The recommended portrait drew 16 points in the balloting to earn the CCAC’s endorsement.

For Lyndon B. Johnson, the Mint produced six designs.

The panel endorsed a straightforward image of the 36th president, saying the proposed design portrays him as the Washington deal maker he is reputed to have been.

The presidential images will be shown March 20 to the Commission of Fine Arts. The CFA’s recommendations along with those of the CCAC will then be presented to Treasury Secretary Jacob J. Lew, who has the final say on coin and medal designs.

Native American dollar

The committee’s anguish over the six Presidential dollars contrasted with what Jansen said was the “just flat out fun” of selecting reverses for the 2015 and 2016 Native American dollars that will carry the image of Sacagawea on the obverse.

What almost every member of the panel praised extensively are the 20 images proposed for the 2015 coin of the Mohawk ironworkers who built many of New York City’s tallest buildings.

“A great portfolio,” said Pennsylvania artist Jeanne Stevens-Sollman.

“Kudos to the artists,” said Marks, citing the “bold, crisp” images. “I like them all.”

“A terrific set of drawings,” echoed Michael Bugeja, an Iowa State journalism dean and coin collector.

In their initial balloting, the CCAC gave 19 points to a design showing a Native American ironworker walking across a steel beam into a stylistic skylight of high-rise buildings. 

But that gave that design only a one-point edge over another design that shows a Native American worker above the New York skyline grabbing a steel beam with one hand and holding onto a circular part of the coin design with the other hand. 

Saying he was likely to be “going down in flames,” Marks pleaded with the panel to reverse the call, arguing that the lower-rated design is actually the better.

U.S. Mint Sculptor-Engraver Donald Everhart II, who sits with the CCAC as an adviser, agreed. “I think 13 is a much nicer design,” he said.

The committee agreed by a vote of 6-to-2 to endorse the lower-rated design, which carries the lettering “Mohawk ironworks.” The panel had agreed the inscription needed to go on the previously favored design.

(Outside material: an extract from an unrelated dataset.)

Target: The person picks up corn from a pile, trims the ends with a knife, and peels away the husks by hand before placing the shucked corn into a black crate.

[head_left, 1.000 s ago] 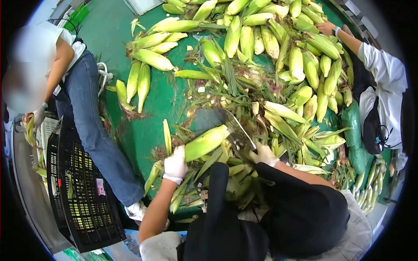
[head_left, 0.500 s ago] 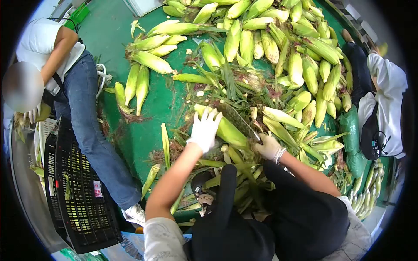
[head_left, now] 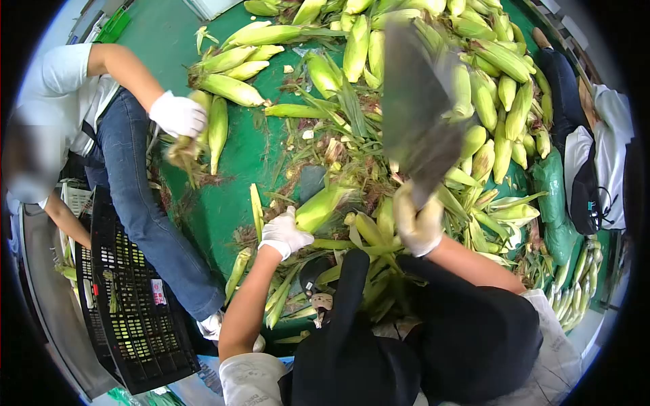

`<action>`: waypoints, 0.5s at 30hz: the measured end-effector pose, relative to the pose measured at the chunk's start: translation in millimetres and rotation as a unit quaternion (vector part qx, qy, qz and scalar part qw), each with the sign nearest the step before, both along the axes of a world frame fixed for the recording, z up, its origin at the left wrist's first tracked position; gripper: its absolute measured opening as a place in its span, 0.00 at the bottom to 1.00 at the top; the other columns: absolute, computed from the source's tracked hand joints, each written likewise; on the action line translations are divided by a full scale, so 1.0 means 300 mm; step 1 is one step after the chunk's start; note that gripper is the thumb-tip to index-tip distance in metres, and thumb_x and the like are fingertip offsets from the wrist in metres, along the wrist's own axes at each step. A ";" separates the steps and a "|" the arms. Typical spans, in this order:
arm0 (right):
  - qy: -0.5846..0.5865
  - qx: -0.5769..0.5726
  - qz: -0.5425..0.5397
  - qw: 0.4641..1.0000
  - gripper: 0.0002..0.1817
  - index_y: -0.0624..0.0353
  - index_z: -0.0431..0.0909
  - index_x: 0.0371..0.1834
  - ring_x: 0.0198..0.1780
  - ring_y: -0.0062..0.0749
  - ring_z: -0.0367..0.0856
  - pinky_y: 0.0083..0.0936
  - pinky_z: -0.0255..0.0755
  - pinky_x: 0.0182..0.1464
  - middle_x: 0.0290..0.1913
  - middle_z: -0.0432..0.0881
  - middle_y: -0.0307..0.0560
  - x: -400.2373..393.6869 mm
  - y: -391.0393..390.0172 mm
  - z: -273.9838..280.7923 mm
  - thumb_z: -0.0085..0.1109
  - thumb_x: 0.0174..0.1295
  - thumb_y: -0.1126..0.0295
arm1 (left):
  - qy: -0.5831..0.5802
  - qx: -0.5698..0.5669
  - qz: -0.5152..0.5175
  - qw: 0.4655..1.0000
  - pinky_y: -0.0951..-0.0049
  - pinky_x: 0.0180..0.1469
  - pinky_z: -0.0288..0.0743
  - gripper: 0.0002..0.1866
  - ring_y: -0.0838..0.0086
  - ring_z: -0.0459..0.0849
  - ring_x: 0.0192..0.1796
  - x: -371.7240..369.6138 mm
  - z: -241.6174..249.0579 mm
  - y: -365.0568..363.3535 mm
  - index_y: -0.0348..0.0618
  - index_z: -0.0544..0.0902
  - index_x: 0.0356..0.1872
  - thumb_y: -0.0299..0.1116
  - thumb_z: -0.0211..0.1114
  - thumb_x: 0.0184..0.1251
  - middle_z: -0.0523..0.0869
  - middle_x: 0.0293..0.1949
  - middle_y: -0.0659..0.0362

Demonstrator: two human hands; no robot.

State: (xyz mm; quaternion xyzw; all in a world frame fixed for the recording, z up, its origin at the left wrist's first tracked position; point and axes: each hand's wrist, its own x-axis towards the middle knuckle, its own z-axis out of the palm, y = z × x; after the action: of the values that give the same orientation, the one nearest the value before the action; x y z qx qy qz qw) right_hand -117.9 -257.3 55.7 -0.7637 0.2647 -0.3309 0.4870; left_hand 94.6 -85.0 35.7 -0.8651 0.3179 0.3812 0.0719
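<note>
In the head view my left hand (head_left: 288,233), in a white glove, is closed around the near end of an ear of corn (head_left: 321,208) in its green husk. The ear's far end points up and right, amid husk scraps and brown silk. My right hand (head_left: 418,218), also gloved, grips a cleaver (head_left: 421,101). Its wide dark blade stands raised, blurred by motion, with part of the corn pile behind it. The handle is mostly hidden in my fingers. Loose husk leaves (head_left: 379,233) lie between my hands.
A large pile of corn (head_left: 501,64) covers the far right of the green floor (head_left: 237,149). Left, a co-worker's gloved hand (head_left: 177,115) reaches to more ears beside a black crate (head_left: 135,298). Another person (head_left: 602,142) sits right, near a green bag (head_left: 552,203).
My left hand has moved down and left, and the ear has turned its far end up and right. The cleaver has risen from beside the ear. The co-worker's hand has reached to the ears at left.
</note>
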 end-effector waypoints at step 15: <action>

Michael Olson, an Iowa collector who was attending his final CCAC meeting, spoke for many on the panel when he said it is “a real shame” that the Native American dollars do not truly circulate. The designs for these coins, he said, are excellent and would be greatly appreciated by the public.

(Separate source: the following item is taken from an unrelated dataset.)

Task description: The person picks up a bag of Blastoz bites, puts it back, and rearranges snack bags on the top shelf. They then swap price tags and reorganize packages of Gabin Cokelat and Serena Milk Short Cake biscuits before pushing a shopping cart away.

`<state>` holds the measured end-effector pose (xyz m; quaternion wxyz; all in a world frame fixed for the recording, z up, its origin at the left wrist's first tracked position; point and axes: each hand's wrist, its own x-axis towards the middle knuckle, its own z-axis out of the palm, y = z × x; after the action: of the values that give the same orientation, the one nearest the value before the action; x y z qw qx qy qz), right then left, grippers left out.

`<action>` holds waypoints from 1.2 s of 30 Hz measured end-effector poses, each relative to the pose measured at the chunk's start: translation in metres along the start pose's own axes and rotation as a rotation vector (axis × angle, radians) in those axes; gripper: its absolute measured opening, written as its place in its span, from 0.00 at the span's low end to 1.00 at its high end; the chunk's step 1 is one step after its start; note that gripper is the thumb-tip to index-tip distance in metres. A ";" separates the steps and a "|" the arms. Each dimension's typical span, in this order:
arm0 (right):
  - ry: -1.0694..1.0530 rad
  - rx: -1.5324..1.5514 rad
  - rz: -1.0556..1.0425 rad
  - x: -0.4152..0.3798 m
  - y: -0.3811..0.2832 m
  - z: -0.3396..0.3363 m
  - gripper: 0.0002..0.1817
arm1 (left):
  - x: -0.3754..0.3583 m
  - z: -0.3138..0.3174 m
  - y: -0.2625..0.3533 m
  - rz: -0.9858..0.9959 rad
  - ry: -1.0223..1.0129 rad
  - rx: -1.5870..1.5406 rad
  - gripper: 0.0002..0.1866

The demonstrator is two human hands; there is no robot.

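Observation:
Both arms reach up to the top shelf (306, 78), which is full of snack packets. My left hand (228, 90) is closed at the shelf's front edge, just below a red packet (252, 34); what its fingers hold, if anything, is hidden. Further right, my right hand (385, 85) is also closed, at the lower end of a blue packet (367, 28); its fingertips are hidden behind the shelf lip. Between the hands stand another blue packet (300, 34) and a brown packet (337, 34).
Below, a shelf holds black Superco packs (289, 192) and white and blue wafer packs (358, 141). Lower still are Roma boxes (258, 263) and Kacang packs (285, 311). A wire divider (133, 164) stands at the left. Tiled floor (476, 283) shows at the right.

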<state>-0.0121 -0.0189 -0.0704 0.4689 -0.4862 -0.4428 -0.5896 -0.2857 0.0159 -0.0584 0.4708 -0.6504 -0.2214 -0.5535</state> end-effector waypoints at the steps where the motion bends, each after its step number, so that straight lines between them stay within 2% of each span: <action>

For the 2016 Native American dollar, the reverse will celebrate the Native American Code Talkers of World Wars I and II.

The committee was equally delighted by the proposed designs for that coin.

The CCAC endorsed a design that shows a crossed pair of eagle feathers behind World War I and World War II helmets. The design drew 19 of a maximum 24 points in the balloting. 

A design showing a charging World War II infantryman talking on his radio to the shadow of his World War I counterpart drew 14 points to come in second. 

The committee voted to remove the dates 1917 and 1945 from the two helmet design, replacing them with “WWI” and “WWII.” The words “Code Talkers” appears under the helmets and “United States of America” above them.